胸が大きいこと以外なにも取り柄がないなんてバカにするのもいいかげんにしろ!と思い、もちろんソイツとはソッコー別れた。そんな相手と真剣に恋愛をしようとしていた…、そういう意味では、あたしはバカなのかもしれないけど。

でも学校の成績はそんなに悪くない。現に、みさきちゃんは中3になってもAカップのブラがカパカパで、少女というよりは少年みたいな胸をしていたし、あたしより胸が小さくてもおバカな女子は、少なくともうちのクラスにはいくらでもいたから、胸の大きさとおバカにはなんのカンケーもないと思う。


「うわぁ、なぎさちゃん、またおっぱい、大っきくなったんじゃないの~?」

せっかく、みんなに隠れるようにコソコソ着替えていたのに、みさきちゃんが大きい声で言うもんだから、あたしは顔から火が出そうなほど恥ずかしかった。

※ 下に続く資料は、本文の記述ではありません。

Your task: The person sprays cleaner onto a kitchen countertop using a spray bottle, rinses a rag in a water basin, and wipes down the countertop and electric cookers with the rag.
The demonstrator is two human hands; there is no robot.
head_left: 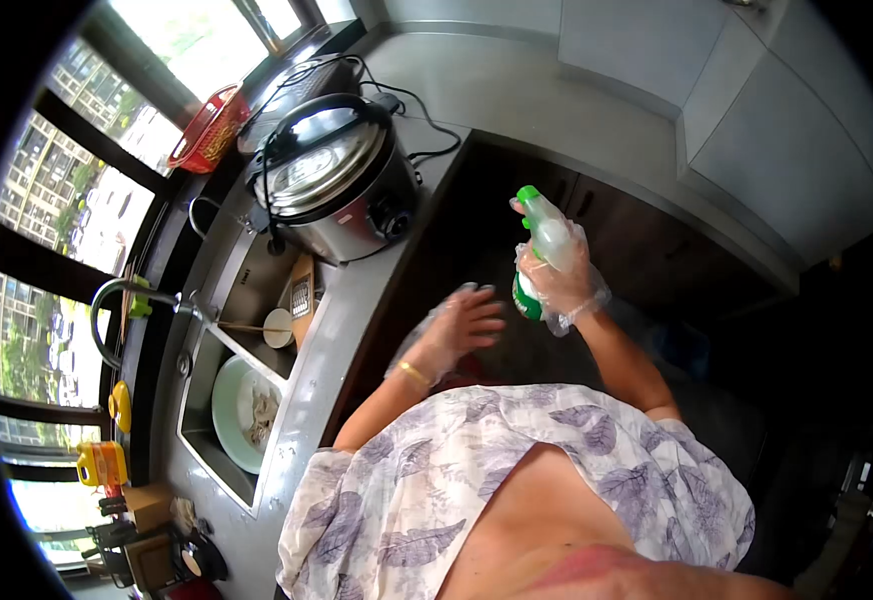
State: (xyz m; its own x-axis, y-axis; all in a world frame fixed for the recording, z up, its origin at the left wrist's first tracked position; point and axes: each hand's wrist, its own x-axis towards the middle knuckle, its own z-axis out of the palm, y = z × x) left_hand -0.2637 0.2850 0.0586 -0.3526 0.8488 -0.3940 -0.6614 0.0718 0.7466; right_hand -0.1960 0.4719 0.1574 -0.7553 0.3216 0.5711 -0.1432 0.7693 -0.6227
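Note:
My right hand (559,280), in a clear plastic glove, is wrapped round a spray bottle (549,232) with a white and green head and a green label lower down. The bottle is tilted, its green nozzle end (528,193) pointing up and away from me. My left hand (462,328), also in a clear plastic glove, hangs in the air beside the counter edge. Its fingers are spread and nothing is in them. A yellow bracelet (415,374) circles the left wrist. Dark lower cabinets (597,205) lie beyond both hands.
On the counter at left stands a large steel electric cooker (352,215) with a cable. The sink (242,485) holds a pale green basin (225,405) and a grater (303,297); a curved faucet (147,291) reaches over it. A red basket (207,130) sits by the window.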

「やわらかくて気持ちよさそぉ~。ねぇ、みさき、触ってもいい?」

「ダメ!」

あたしは即答した。

「減るもんじゃないんだし、いーじゃん、別に。ケチ」

胸が大きいことを指摘されるのは、たとえ相手が同性の女子であってもイヤだった。男子から着替えを見られないための更衣室なのに、同性から着替えを見られてしまっては、そこも安全地帯とはいえそうにない。